Sementara Sisi terjatuh dengan seragam sekolah bersimbah darah.

Sisi menangis tersedu-sedu. Karna ketakutan serta merasakan rasa nyeri yang benar-benar tak tertahan.

"Hik! hik! sakit!" rintih Sisi.

Dan tak lama Sisi pun juga turut di larikan di rumah sakit menyusul Audrey.

 

Lalu Larisa di bawa ke ruang UKS karna dia hanya mengalami pingsan saja tanpa  terluka sedikit pun.

Suasana sekolah menjadi gempar karna kejadian itu.

 

***

 

Setelah terbangun dari pingsannya.
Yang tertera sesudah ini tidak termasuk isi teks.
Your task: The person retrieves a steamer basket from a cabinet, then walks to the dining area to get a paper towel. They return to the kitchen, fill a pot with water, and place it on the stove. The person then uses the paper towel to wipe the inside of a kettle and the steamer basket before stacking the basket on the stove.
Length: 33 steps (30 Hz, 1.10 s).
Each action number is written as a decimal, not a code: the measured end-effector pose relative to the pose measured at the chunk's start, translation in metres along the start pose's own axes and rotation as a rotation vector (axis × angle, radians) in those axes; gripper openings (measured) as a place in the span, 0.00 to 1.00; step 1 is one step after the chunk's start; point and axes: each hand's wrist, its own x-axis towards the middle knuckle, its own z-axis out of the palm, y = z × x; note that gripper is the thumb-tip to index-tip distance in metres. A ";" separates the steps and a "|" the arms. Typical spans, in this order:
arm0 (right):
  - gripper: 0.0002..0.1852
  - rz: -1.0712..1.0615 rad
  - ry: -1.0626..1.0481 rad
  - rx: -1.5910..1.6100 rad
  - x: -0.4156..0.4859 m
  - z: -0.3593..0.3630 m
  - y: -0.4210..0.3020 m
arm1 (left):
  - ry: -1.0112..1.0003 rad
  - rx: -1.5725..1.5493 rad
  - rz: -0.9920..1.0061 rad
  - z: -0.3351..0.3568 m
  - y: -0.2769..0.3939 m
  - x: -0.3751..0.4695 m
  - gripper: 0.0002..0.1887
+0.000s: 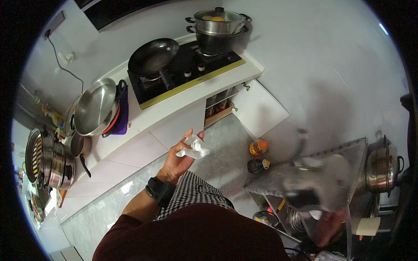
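Note:
My left hand (pixel 179 160) holds a crumpled white tissue (pixel 195 147) between thumb and fingers, in front of the lower cabinets. To the right, my right hand (pixel 330 225) is blurred by motion, close to the front edge of a rack with a clear plastic cover (pixel 356 146). A blurred pale grey object (pixel 316 176) with a dark patch appears just beyond that hand, over the rack top. Its kind is not clear, nor whether the hand grips it.
A wok (pixel 152 57) and a lidded steamer pot (pixel 218 31) stand on the gas hob (pixel 192 81). Stacked pans (pixel 96 107) sit left on the counter. A cabinet door (pixel 261 107) stands open. Two bottles, one orange (pixel 258 147) and one dark (pixel 256 166), stand near the rack.

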 end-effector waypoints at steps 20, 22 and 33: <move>0.16 -0.011 -1.072 -0.126 0.072 0.355 -0.060 | 0.089 0.567 0.470 0.000 0.091 -0.136 0.29; 0.17 -0.031 -1.099 -0.153 0.071 0.384 -0.066 | 0.127 0.292 0.338 0.000 0.117 -0.139 0.28; 0.19 0.066 -0.793 -0.298 0.096 0.474 -0.109 | 0.169 0.428 0.289 0.000 0.244 -0.048 0.17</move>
Larisa langsung di sambut dengan senyuman manis dari Larasati.

"Ah, kamu lagi!" teriak Larisa.

"Mau apa lagi! tolong jangan ganggu aku!' bentak Larisa.

Lalu Larasati kembali menghilang dari hadapannya.

Dan lagi-lagi meninggalkan secarik kertas berdarah.

"Surat lagi! aku malas melihatnya!" gerutu Larisa.

 

Lalu tiba-tiba Alex pun datang.

"Larisa!" panggilnya.

"Kamu tidak apa-apa?" tanya Alex.

Larisa menggelengkan kepalanya.

"Itu surat apa?" tanya Alex lagi.

Larisa tak menjawabnya juga.

"Ah, yasudah kalau begitu biar ku lihat!" Alex meraihnya dan melihat isi suratnya.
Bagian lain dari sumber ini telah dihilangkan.